Department of NanoEngineering, University of California San Diego, La Jolla, California, 92093.
Material Science and Engineering Program, University of California San Diego, La Jolla, California, 92093.
Wound Repair Regen. 2019 Sep;27(5):488-496. doi: 10.1111/wrr.12751. Epub 2019 Jul 26.

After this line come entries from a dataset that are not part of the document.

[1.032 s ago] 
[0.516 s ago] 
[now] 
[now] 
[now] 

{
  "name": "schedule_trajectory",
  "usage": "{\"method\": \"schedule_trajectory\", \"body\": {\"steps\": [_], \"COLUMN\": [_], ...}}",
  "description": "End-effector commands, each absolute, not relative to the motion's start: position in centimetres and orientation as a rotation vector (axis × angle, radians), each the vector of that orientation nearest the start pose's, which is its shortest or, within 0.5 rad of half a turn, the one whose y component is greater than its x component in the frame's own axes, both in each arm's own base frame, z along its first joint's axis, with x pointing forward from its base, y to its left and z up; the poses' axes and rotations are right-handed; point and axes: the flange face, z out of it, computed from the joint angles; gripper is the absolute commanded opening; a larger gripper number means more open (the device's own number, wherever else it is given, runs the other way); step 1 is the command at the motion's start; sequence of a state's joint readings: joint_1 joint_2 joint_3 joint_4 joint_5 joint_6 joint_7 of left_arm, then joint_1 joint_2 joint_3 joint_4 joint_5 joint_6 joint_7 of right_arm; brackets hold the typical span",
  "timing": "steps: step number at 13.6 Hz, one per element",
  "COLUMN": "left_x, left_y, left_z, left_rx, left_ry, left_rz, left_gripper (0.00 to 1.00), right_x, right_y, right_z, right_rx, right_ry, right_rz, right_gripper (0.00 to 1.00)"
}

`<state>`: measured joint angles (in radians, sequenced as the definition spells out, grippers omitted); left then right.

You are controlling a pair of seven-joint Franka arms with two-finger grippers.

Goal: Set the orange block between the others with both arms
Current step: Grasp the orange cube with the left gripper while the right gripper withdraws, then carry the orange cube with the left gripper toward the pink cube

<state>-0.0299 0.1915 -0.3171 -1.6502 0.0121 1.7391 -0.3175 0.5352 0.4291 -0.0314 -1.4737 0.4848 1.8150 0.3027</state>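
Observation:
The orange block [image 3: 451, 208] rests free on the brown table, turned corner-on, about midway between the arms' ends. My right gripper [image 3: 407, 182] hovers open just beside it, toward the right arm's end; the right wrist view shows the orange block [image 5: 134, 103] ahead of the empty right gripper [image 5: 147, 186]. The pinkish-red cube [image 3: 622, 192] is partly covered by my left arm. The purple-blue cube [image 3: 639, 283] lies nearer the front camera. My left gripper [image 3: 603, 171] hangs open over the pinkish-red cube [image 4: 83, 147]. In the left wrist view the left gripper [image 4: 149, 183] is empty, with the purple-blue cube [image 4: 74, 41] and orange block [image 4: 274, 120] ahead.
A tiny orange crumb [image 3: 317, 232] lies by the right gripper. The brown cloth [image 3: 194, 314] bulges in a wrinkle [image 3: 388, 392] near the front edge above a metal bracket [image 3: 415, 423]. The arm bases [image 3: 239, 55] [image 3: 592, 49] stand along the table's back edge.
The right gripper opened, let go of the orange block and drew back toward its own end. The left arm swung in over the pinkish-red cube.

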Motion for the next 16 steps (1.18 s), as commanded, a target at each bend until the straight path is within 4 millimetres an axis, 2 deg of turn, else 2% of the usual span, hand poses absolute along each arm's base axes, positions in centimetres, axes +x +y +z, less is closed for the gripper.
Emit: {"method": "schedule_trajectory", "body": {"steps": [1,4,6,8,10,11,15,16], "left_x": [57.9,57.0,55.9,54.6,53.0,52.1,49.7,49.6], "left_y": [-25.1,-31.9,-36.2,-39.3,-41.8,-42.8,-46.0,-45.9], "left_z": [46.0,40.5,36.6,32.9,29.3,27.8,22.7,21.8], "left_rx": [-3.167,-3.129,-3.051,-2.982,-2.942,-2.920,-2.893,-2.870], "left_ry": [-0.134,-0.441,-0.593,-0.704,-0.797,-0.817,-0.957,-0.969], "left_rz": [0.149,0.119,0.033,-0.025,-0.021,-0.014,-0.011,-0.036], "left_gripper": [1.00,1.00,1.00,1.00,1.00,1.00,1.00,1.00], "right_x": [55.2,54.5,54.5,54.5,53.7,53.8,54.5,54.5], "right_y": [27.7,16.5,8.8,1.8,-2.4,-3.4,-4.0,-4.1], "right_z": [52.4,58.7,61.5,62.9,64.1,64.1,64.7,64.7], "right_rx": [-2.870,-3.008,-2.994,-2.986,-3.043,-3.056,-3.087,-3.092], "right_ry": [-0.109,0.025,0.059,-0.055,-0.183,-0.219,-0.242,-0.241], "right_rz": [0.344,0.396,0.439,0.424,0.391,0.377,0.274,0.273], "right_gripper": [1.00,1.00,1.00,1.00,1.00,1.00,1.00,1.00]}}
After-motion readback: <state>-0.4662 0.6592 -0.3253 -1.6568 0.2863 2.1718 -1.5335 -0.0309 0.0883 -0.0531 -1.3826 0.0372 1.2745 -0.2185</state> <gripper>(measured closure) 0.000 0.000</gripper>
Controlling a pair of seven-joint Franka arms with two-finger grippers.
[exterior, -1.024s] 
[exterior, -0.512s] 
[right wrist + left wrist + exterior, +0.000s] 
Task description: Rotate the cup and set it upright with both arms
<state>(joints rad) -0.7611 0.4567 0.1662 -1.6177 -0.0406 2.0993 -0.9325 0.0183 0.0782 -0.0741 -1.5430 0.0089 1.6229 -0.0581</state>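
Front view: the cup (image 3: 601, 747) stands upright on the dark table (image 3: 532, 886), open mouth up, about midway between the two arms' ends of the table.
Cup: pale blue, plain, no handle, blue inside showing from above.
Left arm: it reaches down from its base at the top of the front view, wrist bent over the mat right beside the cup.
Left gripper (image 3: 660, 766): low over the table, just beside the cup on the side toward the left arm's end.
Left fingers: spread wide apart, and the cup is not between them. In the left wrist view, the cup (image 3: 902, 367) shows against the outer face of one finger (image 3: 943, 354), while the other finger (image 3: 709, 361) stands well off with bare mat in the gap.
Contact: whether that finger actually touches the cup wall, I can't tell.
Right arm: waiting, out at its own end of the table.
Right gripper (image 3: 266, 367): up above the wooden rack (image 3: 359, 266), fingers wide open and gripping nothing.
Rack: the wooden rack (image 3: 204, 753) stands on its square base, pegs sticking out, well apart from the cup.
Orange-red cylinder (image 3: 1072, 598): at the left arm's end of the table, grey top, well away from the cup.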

Ulcers including pressure ulcers and diabetic foot ulcers damage the skin and underlying tissue in people with compromised blood circulation. They are classified into four stages of severity and span from mild reddening of the skin to tissue damage and muscle/bone infections. Here, we used photoacoustic imaging as a noninvasive method for detecting early tissue damage that cannot be visually observed while also staging the disease using quantitative image analysis. We used a mouse model of pressure ulcers by implanting subdermal magnets in the dorsal flank and periodically applying an external magnet to the healed implant site. The magnet-induced pressure was applied in cycles, and the extent of ulceration was dictated by the number of cycles. We used both laser- and light-emitting diode (LED)-based photoacoustic imaging tools with 690 nm excitation to evaluate the change in photoacoustic signal and depth of injury. Using laser-based photoacoustic imaging system, we found a 4.4-fold increase in the photoacoustic intensity in stage I vs. baseline (no pressure). We also evaluated the depth of injury using photoacoustics. We measured a photoacoustic ulcer depth of 0.38 ± 0.09 mm, 0.74 ± 0.11 mm, 1.63 ± 0.4 mm, and 2.7 ± 0.31 mm (n = 4) for stages I-IV, respectively. The photoacoustic depth differences between each stage were significant (p < 0.05). We also used an LED-based photoacoustic imaging system to detect early stage (stage I) pressure ulcers and observed a 2.5-fold increase in photoacoustic signal. Importantly, we confirmed the capacity of this technique to detect dysregulated skin even before stage I ulcers have erupted. We also observed significant changes in photoacoustic intensity during healing suggesting that this approach can monitor therapy. These findings were confirmed with histology. These results suggest that this photoacoustic-based approach might have clinical value for monitoring skin diseases including pressure ulcers.
溃疡,包括压疮和糖尿病足溃疡,会损害血液循环受损人群的皮肤和皮下组织。它们分为四个严重程度阶段,从皮肤轻度变红到组织损伤和肌肉/骨骼感染不等。在这里,我们使用光声成象作为一种非侵入性方法来检测早期肉眼无法观察到的组织损伤,同时使用定量图像分析对疾病进行分期。我们使用在背部侧腹植入皮下磁铁并定期将外部磁铁应用于愈合植入部位的小鼠压疮模型。磁压呈周期性施加,溃疡的严重程度由施加的周期数决定。我们使用基于激光和发光二极管 (LED) 的光声成像工具,以 690nm 激发,来评估光声信号和损伤深度的变化。使用基于激光的光声成像系统,我们发现与基线(无压力)相比,I 期的光声强度增加了 4.4 倍。我们还使用光声技术评估了损伤深度。我们测量了光声溃疡深度为 0.38±0.09mm、0.74±0.11mm、1.63±0.4mm 和 2.7±0.31mm(n=4),分别为 I-IV 期。每个阶段之间的光声深度差异均具有统计学意义(p<0.05)。我们还使用基于 LED 的光声成像系统来检测早期(I 期)压疮,观察到光声信号增加了 2.5 倍。重要的是,我们证实了该技术即使在 I 期溃疡出现之前也能够检测到失调的皮肤。我们还观察到愈合过程中光声强度的显著变化,这表明该方法可以监测治疗效果。这些发现与组织学结果一致。这些结果表明,这种基于光声的方法可能对监测包括压疮在内的皮肤病具有临床价值。